- Opening Delimiter -

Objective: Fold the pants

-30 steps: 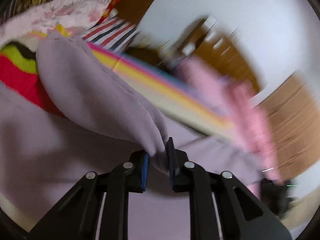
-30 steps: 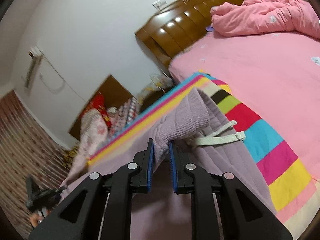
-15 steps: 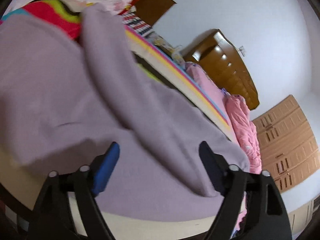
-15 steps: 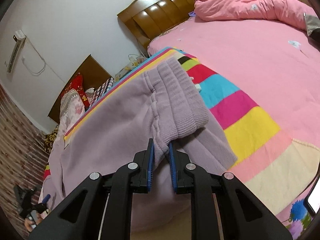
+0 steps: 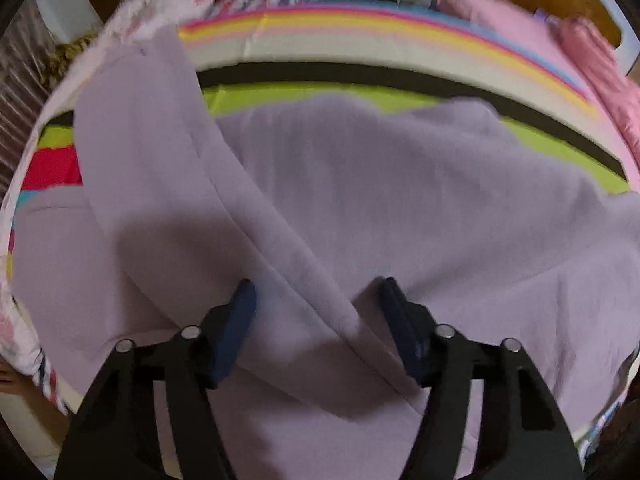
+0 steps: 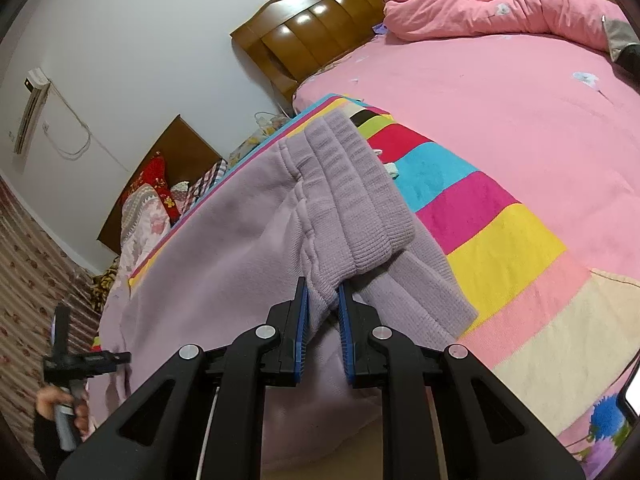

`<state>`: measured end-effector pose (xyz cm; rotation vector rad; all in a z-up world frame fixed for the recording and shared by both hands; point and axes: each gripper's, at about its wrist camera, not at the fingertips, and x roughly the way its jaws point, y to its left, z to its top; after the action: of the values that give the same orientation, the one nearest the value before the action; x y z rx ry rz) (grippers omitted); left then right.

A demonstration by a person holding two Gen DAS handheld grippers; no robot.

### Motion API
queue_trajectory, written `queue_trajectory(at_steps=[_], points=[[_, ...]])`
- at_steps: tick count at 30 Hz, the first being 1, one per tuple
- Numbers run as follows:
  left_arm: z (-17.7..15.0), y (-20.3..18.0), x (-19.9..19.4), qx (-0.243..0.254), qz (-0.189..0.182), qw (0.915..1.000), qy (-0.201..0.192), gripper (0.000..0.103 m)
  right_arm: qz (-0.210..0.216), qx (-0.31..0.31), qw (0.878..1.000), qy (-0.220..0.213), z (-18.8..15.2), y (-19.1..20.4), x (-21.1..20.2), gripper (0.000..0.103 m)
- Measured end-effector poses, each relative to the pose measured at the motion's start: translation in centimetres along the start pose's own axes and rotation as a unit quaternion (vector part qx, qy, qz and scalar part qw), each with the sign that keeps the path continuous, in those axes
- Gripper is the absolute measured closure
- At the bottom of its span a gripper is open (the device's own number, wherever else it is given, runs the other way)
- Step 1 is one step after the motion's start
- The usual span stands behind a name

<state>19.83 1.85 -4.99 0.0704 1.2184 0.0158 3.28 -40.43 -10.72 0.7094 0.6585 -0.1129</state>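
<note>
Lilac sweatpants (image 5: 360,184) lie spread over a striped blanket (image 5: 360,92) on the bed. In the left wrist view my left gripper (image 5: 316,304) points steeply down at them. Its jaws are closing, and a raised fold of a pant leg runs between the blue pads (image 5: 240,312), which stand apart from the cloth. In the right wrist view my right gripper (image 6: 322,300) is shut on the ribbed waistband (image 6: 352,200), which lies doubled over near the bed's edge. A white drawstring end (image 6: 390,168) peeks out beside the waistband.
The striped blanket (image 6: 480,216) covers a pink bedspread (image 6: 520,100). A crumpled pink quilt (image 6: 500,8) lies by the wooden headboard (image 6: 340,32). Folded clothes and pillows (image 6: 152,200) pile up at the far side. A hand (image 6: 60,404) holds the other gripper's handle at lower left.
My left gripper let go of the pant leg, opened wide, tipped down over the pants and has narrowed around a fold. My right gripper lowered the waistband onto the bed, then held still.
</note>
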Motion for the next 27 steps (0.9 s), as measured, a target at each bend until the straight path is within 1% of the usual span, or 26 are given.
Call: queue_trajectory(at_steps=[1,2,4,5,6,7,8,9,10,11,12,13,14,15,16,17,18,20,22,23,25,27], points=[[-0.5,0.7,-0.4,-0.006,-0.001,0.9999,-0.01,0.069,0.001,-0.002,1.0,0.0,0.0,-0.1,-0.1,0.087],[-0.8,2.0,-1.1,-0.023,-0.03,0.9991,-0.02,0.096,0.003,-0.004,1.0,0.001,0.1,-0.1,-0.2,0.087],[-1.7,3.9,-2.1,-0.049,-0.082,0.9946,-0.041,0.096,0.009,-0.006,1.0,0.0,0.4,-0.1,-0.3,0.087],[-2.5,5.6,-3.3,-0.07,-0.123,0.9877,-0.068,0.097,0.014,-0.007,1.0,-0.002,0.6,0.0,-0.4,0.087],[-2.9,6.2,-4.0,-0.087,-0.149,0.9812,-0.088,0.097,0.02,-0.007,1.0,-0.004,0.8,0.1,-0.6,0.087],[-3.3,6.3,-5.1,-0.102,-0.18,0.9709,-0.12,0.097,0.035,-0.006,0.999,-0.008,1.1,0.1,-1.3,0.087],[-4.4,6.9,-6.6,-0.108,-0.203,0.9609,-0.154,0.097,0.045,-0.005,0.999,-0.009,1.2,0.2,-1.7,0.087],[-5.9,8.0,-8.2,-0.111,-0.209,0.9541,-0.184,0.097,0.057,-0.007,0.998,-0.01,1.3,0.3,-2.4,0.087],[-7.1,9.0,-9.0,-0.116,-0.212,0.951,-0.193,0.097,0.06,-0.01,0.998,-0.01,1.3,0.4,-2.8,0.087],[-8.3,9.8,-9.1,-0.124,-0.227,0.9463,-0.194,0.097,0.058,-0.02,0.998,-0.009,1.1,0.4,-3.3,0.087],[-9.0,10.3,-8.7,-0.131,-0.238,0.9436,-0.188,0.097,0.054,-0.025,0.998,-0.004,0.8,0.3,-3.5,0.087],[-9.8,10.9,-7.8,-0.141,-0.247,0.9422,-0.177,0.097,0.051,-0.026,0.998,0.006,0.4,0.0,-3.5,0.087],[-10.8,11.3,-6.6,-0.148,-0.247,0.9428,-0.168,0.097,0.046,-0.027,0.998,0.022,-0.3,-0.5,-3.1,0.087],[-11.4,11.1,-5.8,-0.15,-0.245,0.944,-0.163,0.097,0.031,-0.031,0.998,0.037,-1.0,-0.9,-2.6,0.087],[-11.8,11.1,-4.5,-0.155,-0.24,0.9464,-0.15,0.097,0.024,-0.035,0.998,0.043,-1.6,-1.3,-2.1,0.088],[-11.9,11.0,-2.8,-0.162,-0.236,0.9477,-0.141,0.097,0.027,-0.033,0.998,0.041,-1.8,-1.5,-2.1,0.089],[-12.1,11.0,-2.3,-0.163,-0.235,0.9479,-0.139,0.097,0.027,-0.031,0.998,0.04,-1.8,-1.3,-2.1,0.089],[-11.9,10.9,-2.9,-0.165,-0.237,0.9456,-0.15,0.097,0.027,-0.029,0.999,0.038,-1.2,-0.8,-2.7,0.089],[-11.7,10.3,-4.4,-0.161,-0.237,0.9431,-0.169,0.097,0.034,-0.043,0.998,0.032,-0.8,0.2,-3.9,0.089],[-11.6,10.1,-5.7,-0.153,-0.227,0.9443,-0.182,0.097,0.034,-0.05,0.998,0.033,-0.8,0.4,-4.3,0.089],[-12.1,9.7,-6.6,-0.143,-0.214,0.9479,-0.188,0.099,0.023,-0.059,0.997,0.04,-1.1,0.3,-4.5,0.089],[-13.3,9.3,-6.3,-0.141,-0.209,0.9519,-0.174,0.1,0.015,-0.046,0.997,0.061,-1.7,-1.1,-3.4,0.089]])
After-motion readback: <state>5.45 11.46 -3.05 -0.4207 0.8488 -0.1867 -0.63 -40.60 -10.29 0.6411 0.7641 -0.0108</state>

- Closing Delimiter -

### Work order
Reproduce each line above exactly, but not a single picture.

### Written response
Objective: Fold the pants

-30 steps: 
-30 steps: 
-15 steps: 
-15 steps: 
+0 steps: 
+0 steps: 

`<state>`: measured end-effector pose (xyz cm; rotation vector rad; all in a z-up world frame fixed for the recording and shared by both hands; point and axes: each gripper's, at about its wrist camera, not at the fingertips, and x roughly the way its jaws point, y to its left, z to its top; after the action: of the values that give the same orientation, the one nearest the value before the action; x y z rx ry rz) (grippers omitted); left then right.

A demonstration by a person holding two Gen DAS handheld grippers; no robot.

### Motion API
queue_trajectory, written `queue_trajectory(at_steps=[_], points=[[_, ...]])`
- at_steps: tick count at 30 Hz, the first being 1, one per tuple
- Numbers run as follows:
  left_arm: z (-17.7..15.0), y (-20.3..18.0), x (-19.9..19.4), qx (-0.243..0.254), qz (-0.189..0.182), qw (0.915..1.000), qy (-0.201..0.192), gripper (0.000..0.103 m)
  right_arm: qz (-0.210..0.216), qx (-0.31..0.31), qw (0.878..1.000), qy (-0.220..0.213), z (-18.8..15.2), y (-19.1..20.4), x (-21.1..20.2), gripper (0.000..0.103 m)
- Measured end-effector poses, each relative to the pose measured at the motion's start: translation in centimetres along the start pose's own axes and rotation as a unit quaternion (vector part qx, qy, qz and scalar part qw), each with the sign that keeps the path continuous, in those axes
- Gripper is the absolute measured closure
- At the bottom of its span a gripper is open (the device's own number, wherever else it is given, runs the other way)
- Step 1 is one step after the motion's start
- The usual span stands behind a name

<state>19.83 1.85 -4.99 0.0704 1.2184 0.0158 3.28 -40.43 -10.72 0.7094 0.6585 -0.1129</state>
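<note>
Lilac sweatpants (image 5: 360,184) lie spread over a striped blanket (image 5: 360,92) on the bed. In the left wrist view my left gripper (image 5: 316,304) points steeply down at them. Its jaws are closing, and a raised fold of a pant leg runs between the blue pads (image 5: 240,312), which stand apart from the cloth. In the right wrist view my right gripper (image 6: 322,300) is shut on the ribbed waistband (image 6: 352,200), which lies doubled over near the bed's edge. A white drawstring end (image 6: 390,168) peeks out beside the waistband.
The striped blanket (image 6: 480,216) covers a pink bedspread (image 6: 520,100). A crumpled pink quilt (image 6: 500,8) lies by the wooden headboard (image 6: 340,32). Folded clothes and pillows (image 6: 152,200) pile up at the far side. A hand (image 6: 60,404) holds the other gripper's handle at lower left.
My left gripper let go of the pant leg, opened wide, tipped down over the pants and has narrowed around a fold. My right gripper lowered the waistband onto the bed, then held still.
</note>
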Motion for the next 27 steps (0.9 s), as measured, a target at each bend until the straight path is within 1% of the usual span, or 26 are given.
Call: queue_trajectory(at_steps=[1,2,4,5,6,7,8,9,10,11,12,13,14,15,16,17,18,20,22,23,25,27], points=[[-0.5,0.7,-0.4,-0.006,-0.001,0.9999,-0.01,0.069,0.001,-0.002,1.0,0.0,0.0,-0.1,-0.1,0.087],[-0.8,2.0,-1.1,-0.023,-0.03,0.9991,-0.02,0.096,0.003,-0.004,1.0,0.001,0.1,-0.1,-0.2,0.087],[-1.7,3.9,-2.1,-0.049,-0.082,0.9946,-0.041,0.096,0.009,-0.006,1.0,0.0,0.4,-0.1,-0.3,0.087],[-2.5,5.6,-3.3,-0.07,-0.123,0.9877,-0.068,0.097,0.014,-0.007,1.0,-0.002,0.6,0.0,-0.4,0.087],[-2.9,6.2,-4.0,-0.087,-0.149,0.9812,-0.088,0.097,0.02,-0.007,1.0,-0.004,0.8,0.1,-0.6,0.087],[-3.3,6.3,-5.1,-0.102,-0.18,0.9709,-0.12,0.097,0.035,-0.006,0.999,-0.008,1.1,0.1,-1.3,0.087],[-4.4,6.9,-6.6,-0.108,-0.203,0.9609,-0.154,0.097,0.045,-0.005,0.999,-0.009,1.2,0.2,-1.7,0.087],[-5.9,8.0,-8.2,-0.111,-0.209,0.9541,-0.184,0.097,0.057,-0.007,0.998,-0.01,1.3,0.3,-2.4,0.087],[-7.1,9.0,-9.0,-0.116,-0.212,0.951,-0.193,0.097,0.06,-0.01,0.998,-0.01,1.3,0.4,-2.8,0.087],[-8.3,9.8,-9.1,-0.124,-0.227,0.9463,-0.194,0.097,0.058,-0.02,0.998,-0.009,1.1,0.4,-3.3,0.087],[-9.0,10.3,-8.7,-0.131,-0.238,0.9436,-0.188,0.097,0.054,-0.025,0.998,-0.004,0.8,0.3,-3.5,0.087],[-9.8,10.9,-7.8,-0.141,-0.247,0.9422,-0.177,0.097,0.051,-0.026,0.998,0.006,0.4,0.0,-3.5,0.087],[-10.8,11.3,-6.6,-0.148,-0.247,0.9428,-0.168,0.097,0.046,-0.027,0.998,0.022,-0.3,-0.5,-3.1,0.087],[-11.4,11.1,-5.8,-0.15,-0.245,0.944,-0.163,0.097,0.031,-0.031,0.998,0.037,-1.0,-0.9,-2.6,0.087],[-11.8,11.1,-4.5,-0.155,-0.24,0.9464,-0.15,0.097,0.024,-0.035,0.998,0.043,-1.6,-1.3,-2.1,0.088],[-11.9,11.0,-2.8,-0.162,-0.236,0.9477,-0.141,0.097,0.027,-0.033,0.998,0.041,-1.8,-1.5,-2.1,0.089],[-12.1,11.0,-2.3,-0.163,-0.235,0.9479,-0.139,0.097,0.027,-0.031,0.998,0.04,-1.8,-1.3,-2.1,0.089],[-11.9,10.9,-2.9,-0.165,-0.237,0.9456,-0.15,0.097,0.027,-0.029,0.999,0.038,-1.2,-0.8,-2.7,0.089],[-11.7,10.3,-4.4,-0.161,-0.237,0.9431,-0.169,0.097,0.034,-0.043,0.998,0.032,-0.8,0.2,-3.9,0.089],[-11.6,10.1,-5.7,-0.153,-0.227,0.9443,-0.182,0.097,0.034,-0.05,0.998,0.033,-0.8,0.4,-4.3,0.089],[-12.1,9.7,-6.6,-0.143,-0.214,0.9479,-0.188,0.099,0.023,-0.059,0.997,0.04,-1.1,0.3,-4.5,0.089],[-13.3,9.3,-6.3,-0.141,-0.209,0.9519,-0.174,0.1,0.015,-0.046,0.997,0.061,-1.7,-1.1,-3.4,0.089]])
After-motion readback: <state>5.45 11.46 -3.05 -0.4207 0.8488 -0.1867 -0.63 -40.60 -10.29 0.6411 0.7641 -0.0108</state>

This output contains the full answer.